### EXERCISE DIRECTIONS:
Return all lines of the listing below that carry the word "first".

### DATASET RECORDS:
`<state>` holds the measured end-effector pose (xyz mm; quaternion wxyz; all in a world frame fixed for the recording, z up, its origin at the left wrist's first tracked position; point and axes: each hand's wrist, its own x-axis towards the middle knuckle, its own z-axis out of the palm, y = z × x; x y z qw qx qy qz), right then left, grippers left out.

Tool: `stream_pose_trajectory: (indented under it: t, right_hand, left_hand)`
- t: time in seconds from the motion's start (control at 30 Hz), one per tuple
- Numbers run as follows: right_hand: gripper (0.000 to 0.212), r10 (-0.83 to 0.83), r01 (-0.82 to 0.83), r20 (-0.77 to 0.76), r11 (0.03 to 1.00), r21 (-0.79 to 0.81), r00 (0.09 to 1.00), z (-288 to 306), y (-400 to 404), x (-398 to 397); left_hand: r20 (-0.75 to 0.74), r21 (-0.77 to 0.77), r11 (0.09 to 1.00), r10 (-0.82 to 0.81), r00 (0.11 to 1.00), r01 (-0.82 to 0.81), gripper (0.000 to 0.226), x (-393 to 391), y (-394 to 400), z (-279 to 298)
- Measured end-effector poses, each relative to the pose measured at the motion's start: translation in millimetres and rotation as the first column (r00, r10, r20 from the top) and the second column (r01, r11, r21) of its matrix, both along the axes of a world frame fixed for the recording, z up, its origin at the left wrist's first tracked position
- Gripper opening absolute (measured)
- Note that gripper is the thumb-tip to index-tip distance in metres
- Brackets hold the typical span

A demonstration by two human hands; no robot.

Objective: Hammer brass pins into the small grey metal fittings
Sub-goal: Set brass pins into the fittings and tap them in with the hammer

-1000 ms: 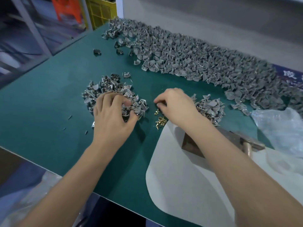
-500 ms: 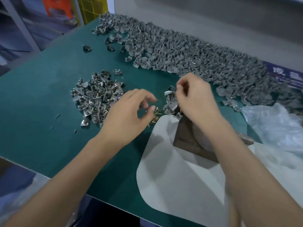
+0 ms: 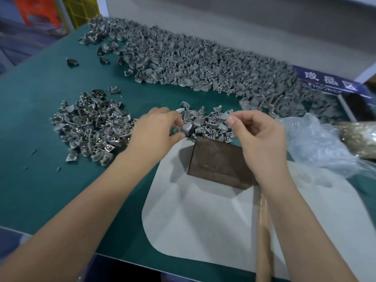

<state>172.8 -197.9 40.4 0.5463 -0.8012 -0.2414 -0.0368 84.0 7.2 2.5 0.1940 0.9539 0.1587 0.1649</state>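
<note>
Head view: we look down on a green surface with both hands over it.
Left hand: fingers curled, thumb and fingertips pinching one small grey fitting at the near edge of the middle heap.
Right hand: fingers curled, thumb and forefinger pressed together above the block – whether a pin sits between them we cannot tell.
Fittings: a small heap between the hands, another heap to the left, a long bank along the far side.
Block: a dark metal block on a white sheet, just below the middle heap.
Hammer: a wooden handle runs under the right forearm – head hidden.
Right edge: a clear plastic bag, with brass-coloured pieces beside it, blurred.
</note>
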Motion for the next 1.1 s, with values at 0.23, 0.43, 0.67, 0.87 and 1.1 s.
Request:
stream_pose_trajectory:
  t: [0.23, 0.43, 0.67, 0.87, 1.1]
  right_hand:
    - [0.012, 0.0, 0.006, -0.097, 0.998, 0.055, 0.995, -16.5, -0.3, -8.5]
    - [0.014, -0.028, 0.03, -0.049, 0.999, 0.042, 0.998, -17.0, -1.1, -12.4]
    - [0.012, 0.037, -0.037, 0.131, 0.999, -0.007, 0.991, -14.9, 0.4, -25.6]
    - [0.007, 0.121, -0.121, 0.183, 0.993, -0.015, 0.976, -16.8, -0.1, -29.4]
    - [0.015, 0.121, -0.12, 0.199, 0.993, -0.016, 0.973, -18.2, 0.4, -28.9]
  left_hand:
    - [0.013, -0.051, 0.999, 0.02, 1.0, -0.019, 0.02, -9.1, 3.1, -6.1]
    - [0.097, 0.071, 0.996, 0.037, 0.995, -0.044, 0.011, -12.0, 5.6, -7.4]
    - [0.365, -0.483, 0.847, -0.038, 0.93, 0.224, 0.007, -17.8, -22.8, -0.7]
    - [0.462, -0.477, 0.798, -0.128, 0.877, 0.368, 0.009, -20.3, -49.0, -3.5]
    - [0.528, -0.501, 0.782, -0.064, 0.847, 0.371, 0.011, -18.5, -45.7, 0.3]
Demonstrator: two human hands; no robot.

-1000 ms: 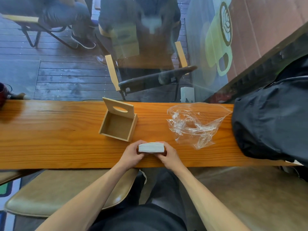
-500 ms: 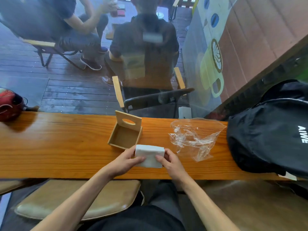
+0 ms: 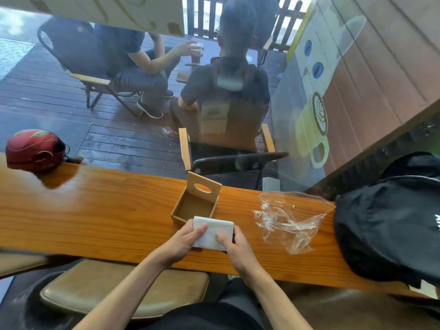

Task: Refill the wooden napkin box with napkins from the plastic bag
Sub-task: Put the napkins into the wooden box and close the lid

### YOUR RESPONSE:
`<state>` holds the measured end-effector pose (xyz mm; quaternion wxyz; all in a world frame fixed for the recording, z up, its origin at the left wrist's first tracked position; point and axes: each hand's wrist, its own x-axis towards the middle knuckle, its own z-axis out of the palm, y = z × x; x y z qw qx qy qz), right then left, grippers left out.
- Measured end-effector poses, each relative to the pose measured at the motion's start: translation in millimetres and rotation as the first column (r00, r10, r20 from the top) and the second column (r01, r11, r21) of its matrix, both along the axes of a world frame fixed for the recording, z up, its origin at the left wrist's first tracked position

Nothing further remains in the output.